Re: [Qemu-devel] Image probing: how it can be insecure, and what we coul


From: Max Reitz
Subject: Re: [Qemu-devel] Image probing: how it can be insecure, and what we could do about it
Date: Thu, 06 Nov 2014 13:53:35 +0100
User-agent: Mozilla/5.0 (X11; Linux x86_64; rv:31.0) Gecko/20100101 Thunderbird/31.2.0

On 2014-11-06 at 13:26, Markus Armbruster wrote:
Max Reitz <address@hidden> writes:

On 2014-11-04 at 19:45, Markus Armbruster wrote:
I'll try to explain all solutions fairly.  Isn't easy when you're as
biased towards one of them as I am.  Please bear with me.


= The trust boundary between image contents and meta-data =

A disk image consists of image contents and meta-data.

Example: all of a raw image's contents is image contents.  Leaves just
file name and attributes for meta-data.

Example: QCOW2 meta-data includes header, header extensions, L1 table,
L2 tables, ...  The meta-data defines where in the image the actual
contents is stored.

A guest can access the image contents, not the meta-data.

Image contents you've let an untrusted guest write is untrusted.

Therefore, there's a trust boundary between image contents and
meta-data.  QEMU has to trust image meta-data, but shouldn't trust image
contents.  The exact location of the trust boundary depends on the image
format.


= How we instruct QEMU what to trust =

By configuring QEMU to use an image, the user instructs QEMU to trust
the image's meta-data.

When the user's configuration specifies the image format explicitly, the
trust boundary is clear.

Else, the trust boundary is ambigous when more than one format is
possible.

QEMU resolves this ambiguity by picking the first format with the
highest "score".  Raw format is always possible, and always has the
lowest score.


= How this lets the guest escape isolation =

Unfortunately, this lets the guest shift the trust boundary and escape
isolation, as follows:

* Expose a raw image to the guest (whether you specify the format=raw or
    let QEMU guess it doesn't matter).  The complete contents becomes
    untrusted.

* Reuse the image *without* specifying the raw format.  QEMU guesses the
    format based on untrusted image contents.  Now QEMU guesses a format
    chosen by the guest, with meta-data chosen by the guest.  By
    controlling image meta-data, the malicious guest can access arbitrary
    files as QEMU, enlarge its storage, and more.  A non-malicious guest
    can accidentally DoS itself, by writing a pattern probing recognizes.
Thank you for bringing that to my attention.

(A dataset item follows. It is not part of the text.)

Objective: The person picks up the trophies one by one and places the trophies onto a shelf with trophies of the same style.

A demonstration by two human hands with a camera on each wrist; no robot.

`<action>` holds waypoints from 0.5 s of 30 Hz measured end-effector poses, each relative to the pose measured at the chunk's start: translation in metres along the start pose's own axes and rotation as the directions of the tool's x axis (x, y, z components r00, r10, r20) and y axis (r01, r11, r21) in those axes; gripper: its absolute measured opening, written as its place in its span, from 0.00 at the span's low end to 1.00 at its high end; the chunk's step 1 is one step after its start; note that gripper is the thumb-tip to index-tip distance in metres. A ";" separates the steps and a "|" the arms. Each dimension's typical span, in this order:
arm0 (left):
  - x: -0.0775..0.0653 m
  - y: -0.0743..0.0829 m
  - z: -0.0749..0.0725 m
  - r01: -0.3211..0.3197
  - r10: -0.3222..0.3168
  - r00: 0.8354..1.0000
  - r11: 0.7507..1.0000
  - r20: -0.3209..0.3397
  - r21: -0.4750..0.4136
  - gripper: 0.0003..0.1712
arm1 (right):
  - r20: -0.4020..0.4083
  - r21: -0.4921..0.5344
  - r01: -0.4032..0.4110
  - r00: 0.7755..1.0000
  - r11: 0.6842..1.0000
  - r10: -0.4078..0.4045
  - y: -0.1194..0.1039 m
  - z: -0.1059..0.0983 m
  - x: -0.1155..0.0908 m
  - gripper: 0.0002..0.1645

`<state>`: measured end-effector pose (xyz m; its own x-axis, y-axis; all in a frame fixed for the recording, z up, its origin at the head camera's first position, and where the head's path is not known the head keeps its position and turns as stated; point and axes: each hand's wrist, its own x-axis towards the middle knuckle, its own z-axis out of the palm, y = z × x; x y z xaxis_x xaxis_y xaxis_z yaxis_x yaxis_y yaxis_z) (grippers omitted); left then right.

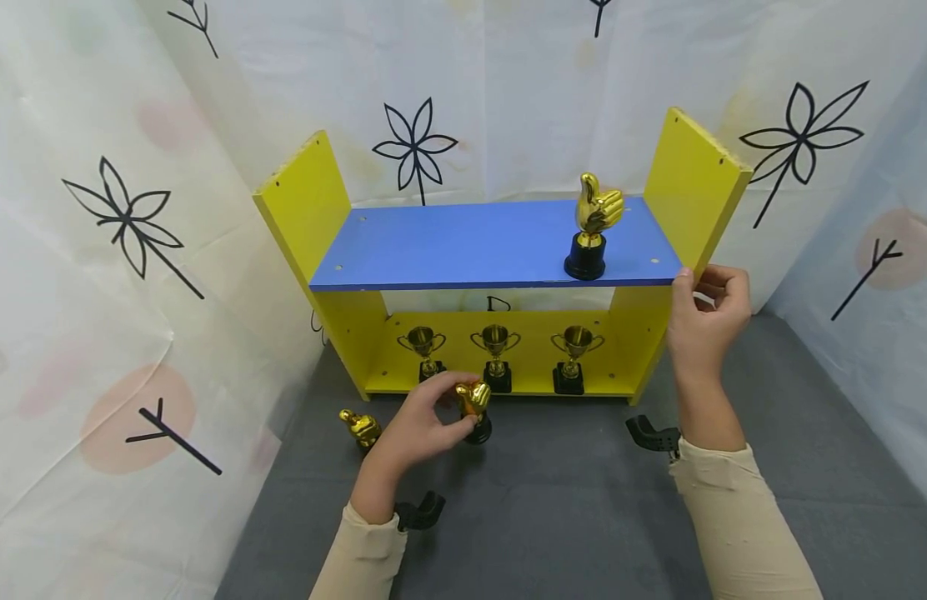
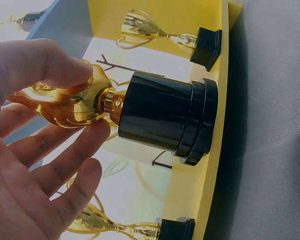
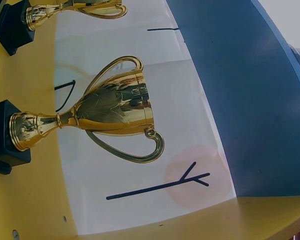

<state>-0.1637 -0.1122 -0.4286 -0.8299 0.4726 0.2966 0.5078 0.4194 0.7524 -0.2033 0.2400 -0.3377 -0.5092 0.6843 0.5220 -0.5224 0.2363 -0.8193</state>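
Observation:
My left hand point(image 1: 426, 421) grips a gold thumbs-up trophy point(image 1: 474, 400) by its top, between thumb and fingers. In the left wrist view its black round base point(image 2: 165, 112) hangs free, in front of the shelf. My right hand point(image 1: 707, 321) holds the front edge of the right side panel, with the thumb by the corner of the blue board point(image 1: 463, 246). Another thumbs-up trophy point(image 1: 586, 254) stands upright on the right part of that board. Beside my left wrist is a further gold trophy point(image 1: 361, 427), partly hidden by the hand.
Three gold cup trophies stand on the lower yellow board: a left one point(image 1: 422, 340), a middle one point(image 1: 496, 339) and a right one point(image 3: 115, 107). Yellow side panels point(image 1: 696, 179) rise above the blue board. Patterned white cloth point(image 1: 231, 108) hangs behind; grey cloth point(image 1: 553, 508) covers the surface.

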 end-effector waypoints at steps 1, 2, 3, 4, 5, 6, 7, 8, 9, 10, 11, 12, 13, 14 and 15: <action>0.001 0.000 0.000 -0.001 0.001 1.000 1.000 0.000 0.003 0.32 | 0.000 0.001 -0.002 1.000 1.000 0.002 -0.001 0.000 0.000 0.03; 0.002 0.001 0.000 -0.006 0.006 1.000 1.000 0.000 0.004 0.32 | 0.000 0.002 -0.002 1.000 1.000 0.002 -0.001 0.000 0.000 0.03; 0.002 0.001 0.000 -0.009 0.009 1.000 1.000 -0.001 0.007 0.32 | -0.001 0.003 -0.003 1.000 1.000 0.003 -0.002 0.000 -0.001 0.03; 0.003 0.001 0.000 -0.009 0.009 1.000 1.000 -0.001 0.009 0.31 | -0.003 0.004 -0.004 1.000 1.000 0.004 -0.002 0.000 -0.001 0.02; 0.004 0.002 0.000 -0.009 0.009 1.000 1.000 -0.003 0.011 0.31 | -0.004 0.006 -0.003 1.000 1.000 0.003 -0.003 0.000 -0.001 0.03; 0.004 0.002 0.000 -0.010 0.010 1.000 1.000 -0.004 0.010 0.31 | -0.005 0.007 -0.003 1.000 1.000 0.003 -0.003 0.000 -0.001 0.04; 0.004 0.003 0.000 -0.009 0.009 1.000 1.000 -0.006 0.009 0.31 | -0.005 0.011 -0.001 1.000 1.000 0.001 -0.003 0.000 -0.001 0.04; 0.004 0.003 0.000 -0.010 0.010 1.000 1.000 -0.008 0.007 0.32 | -0.005 0.015 0.001 1.000 1.000 -0.001 -0.003 0.000 -0.001 0.05; 0.005 0.004 0.000 -0.007 0.007 1.000 1.000 -0.009 0.007 0.31 | -0.005 0.018 0.002 1.000 1.000 -0.001 -0.003 0.000 -0.001 0.05; 0.005 0.005 0.000 -0.005 0.005 1.000 1.000 -0.010 0.006 0.32 | -0.004 0.021 0.004 1.000 1.000 -0.004 -0.004 0.000 -0.001 0.05; 0.005 0.005 0.000 -0.005 0.005 1.000 1.000 -0.011 0.004 0.32 | -0.004 0.025 0.004 1.000 1.000 -0.004 -0.004 0.000 -0.001 0.06; 0.005 0.005 0.000 -0.004 0.004 1.000 1.000 -0.011 0.001 0.32 | -0.005 0.028 0.004 1.000 1.000 -0.003 -0.004 0.000 -0.001 0.05; 0.006 0.006 0.000 -0.003 0.003 1.000 1.000 -0.012 0.001 0.32 | -0.005 0.030 0.004 1.000 1.000 -0.004 -0.004 0.000 -0.001 0.05; 0.006 0.006 0.000 -0.003 0.003 1.000 1.000 -0.012 -0.002 0.32 | -0.006 0.030 0.003 1.000 1.000 -0.003 -0.004 0.000 -0.001 0.04; 0.006 0.006 0.000 -0.002 0.002 1.000 1.000 -0.011 -0.004 0.32 | -0.005 0.030 0.004 1.000 1.000 -0.003 -0.004 0.000 -0.001 0.04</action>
<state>-0.1659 -0.1069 -0.4218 -0.8313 0.4648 0.3050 0.5088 0.4150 0.7543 -0.2007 0.2387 -0.3348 -0.5037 0.6871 0.5236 -0.5443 0.2182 -0.8100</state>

This means that I'm even
more in favor of using Kevin's patches because in fact they don't
break anything.
They break things differently.  The difference may or may not matter.

Example: innocent guest writes a recognized pattern.

   Now: next restart fails, guest DoSed itself until host operator gets
   around to adding format=raw to the configuration.  Consequence:
   downtime (probably lengthy), but no data corruption.

   With Kevin's patch: write fails, guest may or may not handle the
   failure gracefully.  Consequences can range from "guest complains to
   its logs (who cares)" via "guest stops whatever it's doing and refuses
   to continue until its hardware gets fixed (downtime as above)" to
   "data corruption".

You somehow seem convinced that writing to sector 0 is a completely normal operation. For x86, it isn't, though.

There are only a couple of programs which do that, I can only think of partitioning and setting up boot loaders. There's not a myriad of programs which would increase the probability of one both writing a recognizable pattern *and* not handling EPERM correctly.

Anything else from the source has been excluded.